▶ EXERCISE AIM:
Word for word, restate all of the entries.

Stored dataset items:

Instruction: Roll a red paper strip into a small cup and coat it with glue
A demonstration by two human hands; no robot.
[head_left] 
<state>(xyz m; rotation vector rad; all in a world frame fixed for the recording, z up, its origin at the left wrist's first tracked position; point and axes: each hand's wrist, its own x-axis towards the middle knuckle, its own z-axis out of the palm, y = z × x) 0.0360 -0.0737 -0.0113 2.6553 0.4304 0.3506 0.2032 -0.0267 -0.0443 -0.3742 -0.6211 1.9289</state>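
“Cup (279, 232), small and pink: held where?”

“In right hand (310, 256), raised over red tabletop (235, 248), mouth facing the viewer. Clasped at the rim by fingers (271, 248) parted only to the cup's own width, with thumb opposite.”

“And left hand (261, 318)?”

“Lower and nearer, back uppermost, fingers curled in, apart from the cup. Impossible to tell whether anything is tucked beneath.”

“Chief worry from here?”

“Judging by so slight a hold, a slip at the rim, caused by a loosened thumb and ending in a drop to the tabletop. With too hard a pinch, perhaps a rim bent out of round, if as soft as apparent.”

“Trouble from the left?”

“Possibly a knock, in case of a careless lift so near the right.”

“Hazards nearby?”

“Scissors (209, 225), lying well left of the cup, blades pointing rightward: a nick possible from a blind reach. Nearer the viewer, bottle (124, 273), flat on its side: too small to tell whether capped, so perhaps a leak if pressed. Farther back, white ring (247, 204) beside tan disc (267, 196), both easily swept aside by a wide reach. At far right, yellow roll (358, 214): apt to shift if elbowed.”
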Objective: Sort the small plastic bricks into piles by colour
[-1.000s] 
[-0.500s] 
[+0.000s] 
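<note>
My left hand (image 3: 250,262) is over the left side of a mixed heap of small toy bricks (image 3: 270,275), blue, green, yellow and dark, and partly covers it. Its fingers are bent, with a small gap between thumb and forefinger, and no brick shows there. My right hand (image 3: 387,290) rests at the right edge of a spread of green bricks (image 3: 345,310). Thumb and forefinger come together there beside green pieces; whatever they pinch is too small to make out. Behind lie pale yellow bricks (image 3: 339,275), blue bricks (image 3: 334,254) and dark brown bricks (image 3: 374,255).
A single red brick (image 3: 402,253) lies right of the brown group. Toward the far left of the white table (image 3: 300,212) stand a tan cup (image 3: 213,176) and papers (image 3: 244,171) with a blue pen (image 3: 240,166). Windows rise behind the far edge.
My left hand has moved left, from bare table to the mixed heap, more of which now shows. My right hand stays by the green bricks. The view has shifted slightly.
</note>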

▶ WRITTEN RESPONSE:
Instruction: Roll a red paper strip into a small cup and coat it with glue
A demonstration by two human hands; no robot.
[head_left] 
<state>(xyz m; rotation vector rad; all in a world frame fixed for the recording, z up, its origin at the left wrist's first tracked position; point and axes: each hand's wrist, its own x-axis towards the middle knuckle, its own z-axis out of the palm, y = z × x) 0.0360 -0.0737 -0.0113 2.6553 0.4304 0.3506 0.2032 -0.0267 -0.0443 -0.3742 -0.6211 1.9289</state>
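“Cup (279, 232), small and pink: held where?”

“In right hand (310, 256), raised over red tabletop (235, 248), mouth facing the viewer. Clasped at the rim by fingers (271, 248) parted only to the cup's own width, with thumb opposite.”

“And left hand (261, 318)?”

“Lower and nearer, back uppermost, fingers curled in, apart from the cup. Impossible to tell whether anything is tucked beneath.”

“Chief worry from here?”

“Judging by so slight a hold, a slip at the rim, caused by a loosened thumb and ending in a drop to the tabletop. With too hard a pinch, perhaps a rim bent out of round, if as soft as apparent.”

“Trouble from the left?”

“Possibly a knock, in case of a careless lift so near the right.”

“Hazards nearby?”

“Scissors (209, 225), lying well left of the cup, blades pointing rightward: a nick possible from a blind reach. Nearer the viewer, bottle (124, 273), flat on its side: too small to tell whether capped, so perhaps a leak if pressed. Farther back, white ring (247, 204) beside tan disc (267, 196), both easily swept aside by a wide reach. At far right, yellow roll (358, 214): apt to shift if elbowed.”
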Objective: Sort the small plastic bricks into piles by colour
[-1.000s] 
[-0.500s] 
[+0.000s] 
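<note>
My left hand (image 3: 250,262) is over the left side of a mixed heap of small toy bricks (image 3: 270,275), blue, green, yellow and dark, and partly covers it. Its fingers are bent, with a small gap between thumb and forefinger, and no brick shows there. My right hand (image 3: 387,290) rests at the right edge of a spread of green bricks (image 3: 345,310). Thumb and forefinger come together there beside green pieces; whatever they pinch is too small to make out. Behind lie pale yellow bricks (image 3: 339,275), blue bricks (image 3: 334,254) and dark brown bricks (image 3: 374,255).
A single red brick (image 3: 402,253) lies right of the brown group. Toward the far left of the white table (image 3: 300,212) stand a tan cup (image 3: 213,176) and papers (image 3: 244,171) with a blue pen (image 3: 240,166). Windows rise behind the far edge.
My left hand has moved left, from bare table to the mixed heap, more of which now shows. My right hand stays by the green bricks. The view has shifted slightly.
</note>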

What precedes this is the full answer.